Deemed Validation Matters
Article 21 also states that, in the absence of the positive-verification communication within the applicable timelines, the categorized list is deemed validated (ACN platform determination).
Operationally, this means the submission does not remain indefinitely open-ended. ACN's control model combines sample review, requests for integration where needed, and a defined validation consequence if no positive communication is sent within the applicable review timeline.
Financial Entities Under DORA Have a Specific Exemption
Article 20, paragraph 6, provides that financial entities under Regulation (EU) 2022/2554 that also fall within the scope of the NIS decree are exempt from the obligations set out in Article 20, while still being allowed to adhere voluntarily (ACN platform determination).
That exemption should be handled carefully. It is specific to Article 20. Organizations should avoid generalizing it to unrelated platform obligations unless the official documentation expressly says so.
What Organizations Can Prepare Before the Model Is Published
The absence of the final categorization model does not mean organizations should wait passively. There is still practical work that can be done without guessing ACN's criteria:
- build a clean inventory of activities and services that are relevant to the entity's NIS perimeter;
- identify internal owners for each activity or service;
- gather the underlying operational and dependency information that a simplified impact analysis is likely to require;
- align the point of contact, business owners, and compliance team on who will validate the final categorized list;
- prepare a filing workflow for the 1 May to 30 June platform window.
The important discipline is to stop at preparation and not convert preparatory hypotheses into asserted ACN categories before the model determination is officially published.
FAQ
Is the categorization obligation already in force even though the model is still pending?
Yes. The procedural obligation is already defined by Articles 20 and 21 of ACN Determination 127437/2026. What is still pending, as of 15 April 2026, is the separate determination containing the categorization model (ACN platform determination, ACN news page).
When does the categorization window open?
Article 20 states that the process runs from 1 May to 30 June of each year through the Servizio NIS/Categorizzazione (ACN platform determination).

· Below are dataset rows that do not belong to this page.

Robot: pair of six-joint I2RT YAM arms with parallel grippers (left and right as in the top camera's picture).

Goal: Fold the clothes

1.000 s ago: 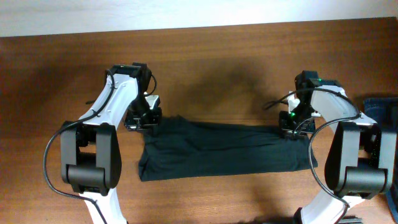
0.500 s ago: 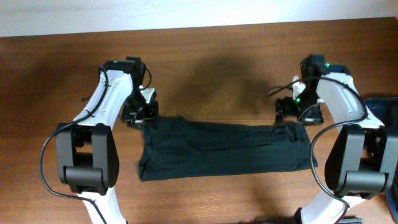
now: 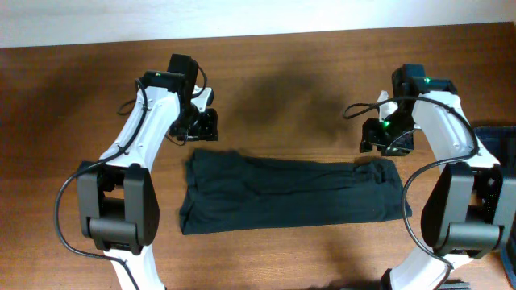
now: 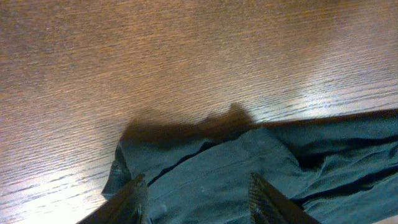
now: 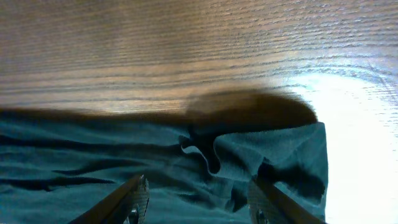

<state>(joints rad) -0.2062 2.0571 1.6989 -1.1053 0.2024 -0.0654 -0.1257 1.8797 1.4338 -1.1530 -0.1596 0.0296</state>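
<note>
You have one black T-shirt (image 3: 290, 193) on one wooden table (image 3: 282, 72) | left gripper (image 4: 196, 186) spread, empty | right gripper (image 5: 196, 183) spread, empty

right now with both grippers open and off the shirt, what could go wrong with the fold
1. The black T-shirt lies as a folded band, but its far right corner is curled and bunched; folding over it would likely lock in creases.
2. The far left corner is rumpled too, so the left gripper may pinch only one layer.
3. The blue denim garment lies close by the right arm and could get snagged.
</note>
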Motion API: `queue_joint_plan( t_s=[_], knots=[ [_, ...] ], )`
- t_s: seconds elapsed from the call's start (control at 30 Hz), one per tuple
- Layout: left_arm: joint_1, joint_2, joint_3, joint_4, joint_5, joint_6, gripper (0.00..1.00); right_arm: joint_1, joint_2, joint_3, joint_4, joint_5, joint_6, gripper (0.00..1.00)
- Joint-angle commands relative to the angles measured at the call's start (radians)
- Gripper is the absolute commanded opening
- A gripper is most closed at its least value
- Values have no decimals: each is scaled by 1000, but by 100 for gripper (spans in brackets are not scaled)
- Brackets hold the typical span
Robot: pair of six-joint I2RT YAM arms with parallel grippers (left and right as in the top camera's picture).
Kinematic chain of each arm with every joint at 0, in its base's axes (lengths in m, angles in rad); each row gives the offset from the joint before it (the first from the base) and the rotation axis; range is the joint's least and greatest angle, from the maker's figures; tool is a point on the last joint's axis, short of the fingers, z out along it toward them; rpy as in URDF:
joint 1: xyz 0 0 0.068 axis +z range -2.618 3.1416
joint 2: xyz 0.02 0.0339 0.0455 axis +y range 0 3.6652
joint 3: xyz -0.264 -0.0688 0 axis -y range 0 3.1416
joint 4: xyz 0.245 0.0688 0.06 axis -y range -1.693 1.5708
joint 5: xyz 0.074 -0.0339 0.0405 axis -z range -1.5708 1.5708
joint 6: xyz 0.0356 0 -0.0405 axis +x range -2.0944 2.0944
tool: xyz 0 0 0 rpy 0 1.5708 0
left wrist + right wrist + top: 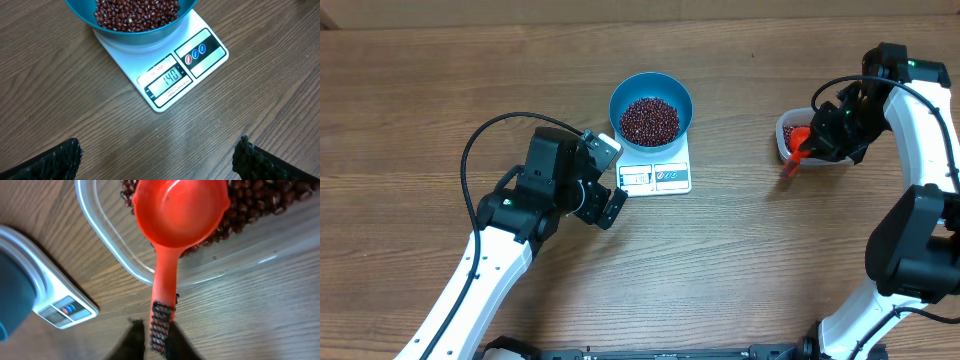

Who submits the categorized list?
Users compile the list, but the point of contact confirms the information and transmits it to ACN. A receipt copy is then sent to the subject's digital domicile (ACN platform determination).
Can organizations already assign final relevance categories before the ACN model is published?
The published official documentation used here does not yet include that model. Details are defined in the official ACN categorization-model documentation announced on the ACN news page (ACN news page).
Conclusion
ACN has already published the procedural framework for activity and service categorization on the NIS platform: timing, transmission channel, confirmer, deadline effects, and post-submission review. What remains pending, as of 15 April 2026, is the official model that defines the categorization logic itself. The correct operational posture is therefore to prepare the inventory and governance workflow now, and align the final categorization criteria only once ACN publishes the model determination.